Pronit (Zakłady Tworzyw Sztucznych Pronit-Pionki (ZTS Pronit)) is a Polish factory of plastic materials near the town of Pionki, Radom County. Among its specialties, it includes the factory of vinyl record plates, and thus is mostly known as the original Polish record label.

Pronit originates from the factory of gunpowder and explosives established in 1922 by a village of Zagożdżon in the wilderness of the Kozienice Forest (:pl:Puszcza Kozienicka). In 1932 the village was renamed to Pionki, During the interbellum period, due to government contracts Pionki prospered, as demand for explosives from its chemical plant was high.

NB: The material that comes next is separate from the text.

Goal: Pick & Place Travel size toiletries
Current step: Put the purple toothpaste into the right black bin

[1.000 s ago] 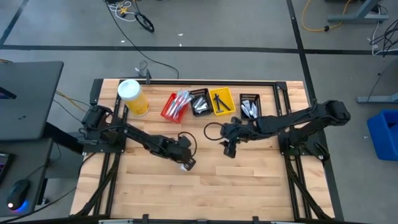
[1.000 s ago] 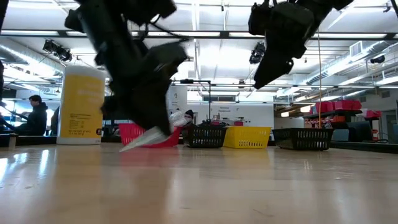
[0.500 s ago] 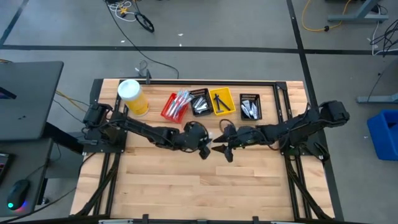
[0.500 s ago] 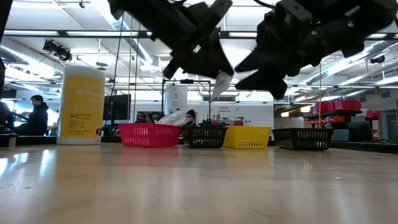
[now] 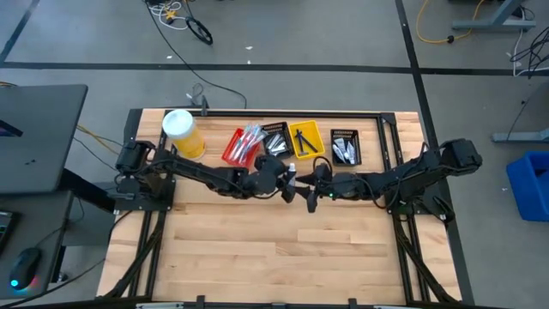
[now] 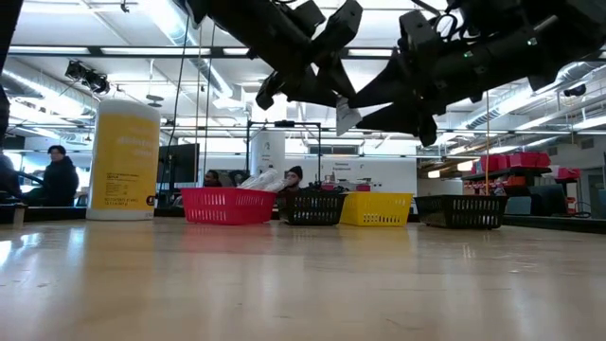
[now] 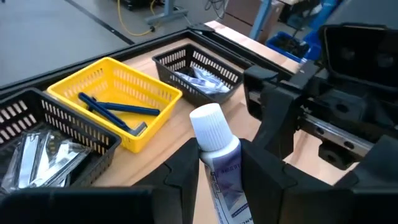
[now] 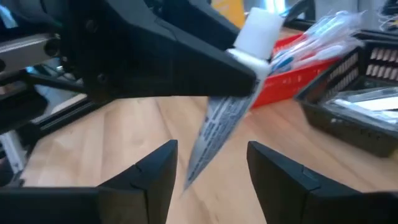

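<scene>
A small white-capped tube (image 7: 219, 158), one of the travel size toiletries, is held in the air by my left gripper (image 5: 287, 182), which is shut on it above the table's middle. It shows white in the low view (image 6: 347, 116). My right gripper (image 5: 307, 192) faces the left one from the right, open. Its two fingers (image 8: 155, 171) stand on either side of the tube's flat tail (image 8: 208, 140) without visibly touching it. Far behind stand a red bin (image 5: 241, 146) with toothbrushes, a yellow bin (image 5: 306, 139) with dark blue razors, and two black bins (image 5: 276, 142) (image 5: 345, 148). My left gripper pinches the tube's body just under the cap (image 7: 214, 163) between its two fingers (image 7: 181, 171). It comes in nearly level from the table's left. The tube is lifted clear and tilted: the white cap (image 7: 208, 121) sticks out past the fingertips and the flat tail slants downward.
A big yellow canister with a white lid (image 5: 183, 133) stands at the far left. The row of bins lines the far edge. Bare wooden tabletop (image 5: 283, 249) stretches across the near half, below and in front of both arms.
My left gripper has risen off the table with the tube and gone toward the far edge and the right, tipping from pointing down to almost level. The tube is now lifted clear. My right gripper has sunk and tipped to near level, facing the tube.
</scene>
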Motion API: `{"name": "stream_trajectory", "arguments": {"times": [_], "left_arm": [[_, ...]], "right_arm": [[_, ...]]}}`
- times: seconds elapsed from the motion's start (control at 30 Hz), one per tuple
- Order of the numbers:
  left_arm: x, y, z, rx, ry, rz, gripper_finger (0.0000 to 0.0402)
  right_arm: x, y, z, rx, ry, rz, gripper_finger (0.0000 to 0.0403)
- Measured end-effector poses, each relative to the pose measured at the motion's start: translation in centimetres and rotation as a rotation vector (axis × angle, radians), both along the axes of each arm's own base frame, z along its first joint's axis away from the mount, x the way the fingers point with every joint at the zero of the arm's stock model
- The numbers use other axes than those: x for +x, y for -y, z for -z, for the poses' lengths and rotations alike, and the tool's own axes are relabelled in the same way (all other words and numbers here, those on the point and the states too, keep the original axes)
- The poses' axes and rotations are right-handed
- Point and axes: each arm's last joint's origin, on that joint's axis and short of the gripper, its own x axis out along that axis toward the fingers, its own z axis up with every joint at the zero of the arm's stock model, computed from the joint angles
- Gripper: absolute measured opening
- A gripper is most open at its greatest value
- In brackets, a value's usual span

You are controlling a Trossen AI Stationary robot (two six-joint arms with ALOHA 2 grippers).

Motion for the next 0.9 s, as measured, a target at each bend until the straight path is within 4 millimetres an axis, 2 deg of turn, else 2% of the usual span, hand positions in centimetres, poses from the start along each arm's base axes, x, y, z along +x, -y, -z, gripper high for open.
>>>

The trend continued after World War II, and by 1954 Pionki had grown into a town.

After World War II its production continued to expand and included plastics, glues, etc. It Later started the production of polyvinyl chloride and subsequently, vinyl records. Pronit pressed vinyl records under their own label, as well as for a number of Polish record labels:

- Tonpress, KAW
- Wifon
- Polton
- Veriton
- PWM Edition
- PolJazz
- Polskie Nagrania
- Savitor

From 1990 the output from the factory begun to decline and Pronit entered a period of a major crisis. In 2010 the enterprise decided to start pressing "nostalgy" vinyl plates.